From within the assessment site, users have the option to "prepare for a visit" with a HealthVault application and/or contribute their survey data for public health research and surveillance. If they choose either of these options, their information is sent to an Azure Storage Queue where it will be picked up by the appropriate target. Azure Queues make it super-easy to move information between loosely-coupled systems like these in a reliable way --- I've been really impressed with the performance of this stuff.

HealthVault "Prepare for Visit" Application

I'm not going to burn a bunch of words talking about HealthVault in this post --- suffice to say that it's our uber-awesome personal health platform; you can get a quick overview by skimming through my Nickel Tour.

What is interesting about our "prepare for visit" application is that it demonstrates how it's not a single "PHR Application" that's important. What transforms personal health is the data platform underneath, enabling a ton of special-purpose applications that help people accomplish specific jobs. We were able to create a very simple application tuned to one purpose - create a printout to bring to a doctor for a flu visit - and stand on the shoulders of all the other applications out there than make it easy to enter or (even better) automatically import medications, allergies, immunizations and so on.

I am confident that this new targeted application will introduce a whole new set of individuals to HealthVault and the value it offers --- goodness not just now but for the future.

Amalga UIS for Research and Surveillance

UIS is the core of so much of what we do within the Health Solutions Group. Originally created as "Azyxxi" within the Medstar network of hospitals, it is a product that can be hard to describe in a few lines. Perhaps the easiest way to describe the product is a tool for "real time business intelligence" - but it's really that and a lot more.

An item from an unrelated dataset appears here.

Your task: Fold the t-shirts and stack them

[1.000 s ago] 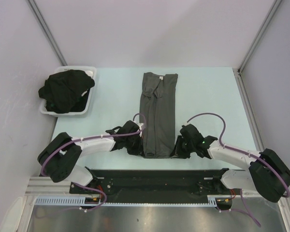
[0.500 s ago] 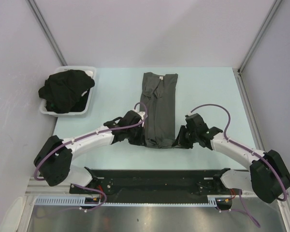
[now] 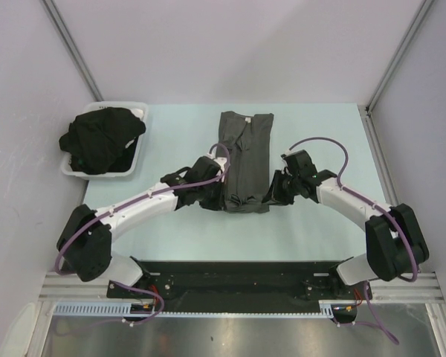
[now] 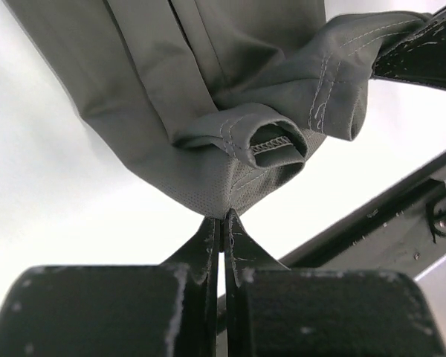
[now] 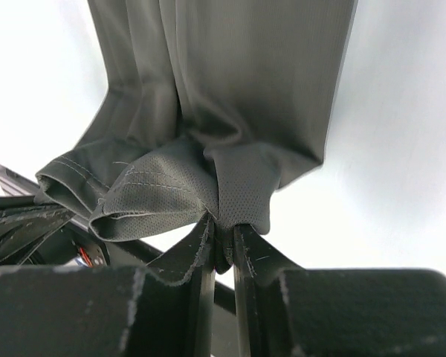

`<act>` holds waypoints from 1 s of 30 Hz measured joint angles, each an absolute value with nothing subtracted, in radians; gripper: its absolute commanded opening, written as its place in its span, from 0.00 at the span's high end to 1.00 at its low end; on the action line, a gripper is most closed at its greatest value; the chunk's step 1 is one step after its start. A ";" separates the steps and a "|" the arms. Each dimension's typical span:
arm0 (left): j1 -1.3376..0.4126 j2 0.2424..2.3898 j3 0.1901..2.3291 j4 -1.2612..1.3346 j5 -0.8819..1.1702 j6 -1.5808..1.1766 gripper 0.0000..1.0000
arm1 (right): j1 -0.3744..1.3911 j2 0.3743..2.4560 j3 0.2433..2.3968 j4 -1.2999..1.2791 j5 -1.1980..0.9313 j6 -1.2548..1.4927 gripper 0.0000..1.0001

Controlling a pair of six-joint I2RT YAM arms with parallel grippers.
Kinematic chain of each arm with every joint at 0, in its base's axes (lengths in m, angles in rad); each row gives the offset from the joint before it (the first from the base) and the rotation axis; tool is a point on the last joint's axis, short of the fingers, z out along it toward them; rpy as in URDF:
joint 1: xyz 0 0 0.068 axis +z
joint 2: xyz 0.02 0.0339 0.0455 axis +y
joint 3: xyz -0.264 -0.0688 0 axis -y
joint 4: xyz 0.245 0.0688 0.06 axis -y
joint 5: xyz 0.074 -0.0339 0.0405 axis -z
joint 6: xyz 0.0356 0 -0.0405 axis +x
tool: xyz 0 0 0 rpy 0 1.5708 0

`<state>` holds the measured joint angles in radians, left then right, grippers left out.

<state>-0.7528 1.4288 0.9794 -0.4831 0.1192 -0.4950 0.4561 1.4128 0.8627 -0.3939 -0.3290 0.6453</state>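
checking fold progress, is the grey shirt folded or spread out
Partly folded: the grey t-shirt is a narrow lengthwise strip, and the left gripper and right gripper pinch its bunched near hem.

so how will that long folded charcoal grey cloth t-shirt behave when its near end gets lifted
Probably floppy: the charcoal grey t-shirt bunches and curls where the left gripper and right gripper pinch its hem. Likely light, since small pinches hold it. The fabric may sag between the two grips.
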 measured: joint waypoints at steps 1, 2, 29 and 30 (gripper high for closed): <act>-0.748 1.437 0.989 -0.486 0.116 -0.490 1.00 | 0.449 1.431 0.877 -0.395 -0.335 0.635 0.83; -0.743 1.448 1.003 -0.489 0.114 -0.485 1.00 | 0.441 1.449 0.892 -0.395 -0.341 0.627 0.83; -0.509 1.827 1.418 -0.513 0.131 -0.363 1.00 | 0.286 1.854 1.371 -0.435 -0.463 0.487 0.86; -0.506 1.843 1.430 -0.515 0.134 -0.361 1.00 | 0.283 1.867 1.382 -0.437 -0.464 0.482 0.86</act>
<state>-0.5060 1.8435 1.4303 -0.5148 0.1341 -0.3611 0.2832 1.8671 1.3823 -0.4374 -0.4644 0.4820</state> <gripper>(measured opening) 0.010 0.151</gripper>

This is the only part of the H1N1 project I can actually take personal credit for! Once in awhile they actually let me do real work around here, and I had a great time building the parsers and views to support public health research and surveillance based on the assessment data people have chosen to contribute.

After the Azure site drops assessment information into its Azure Queue, a simple Windows service running in our data center pulls the messages out and submits them to the Amalga parsing engine. Here, the messages are transformed into a number of useful forms - ranging from granular detail views to a number of different aggregations (based on date, region, etc.). This all happens in real-time --- no batch processes to be found here! --- and the information is made directly available to researchers through the UIS client.

What is most remarkable about Amalga in cases like this is its ability to evolve and adapt as new needs emerge. For example, over the weekend it became clear that to identify spikes in particular regions we were going to need some transformations that I had not anticipated. In most systems, this kind of rework is cumbersome at best - in Amalga I was able to simply add a new "parser" and tell it to re-run over the historical message queue; just five hours after identifying the need the new view was available for use - like going back and rewriting history.

I'm going to be writing a lot more about Amalga in the next few months; it is a part of the palette I haven't spent enough sharing with folks here on the blog.

 

Wow, this entry got really long.

At the end of the day -- the point is, we saw a need and had a ton of great "parts" at our disposal we could snap together to deliver a solution - from concept to launch in just twenty-eight days. THIS is why I'm back at Microsoft, and it is a pretty wicked place to be. So what's next?